EXERCISE DESCRIPTION
The exercise calls for a faithful copy of all the data.
◆ ◆ ◆ ◆
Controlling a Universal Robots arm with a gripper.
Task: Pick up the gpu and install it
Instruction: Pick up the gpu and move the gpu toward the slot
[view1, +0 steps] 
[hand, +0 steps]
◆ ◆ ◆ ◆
TASK RESULT
Controlling a Universal Robots arm with a gripper.
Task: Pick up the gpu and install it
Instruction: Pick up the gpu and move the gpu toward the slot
[view1, +0 steps] 
[hand, +0 steps]

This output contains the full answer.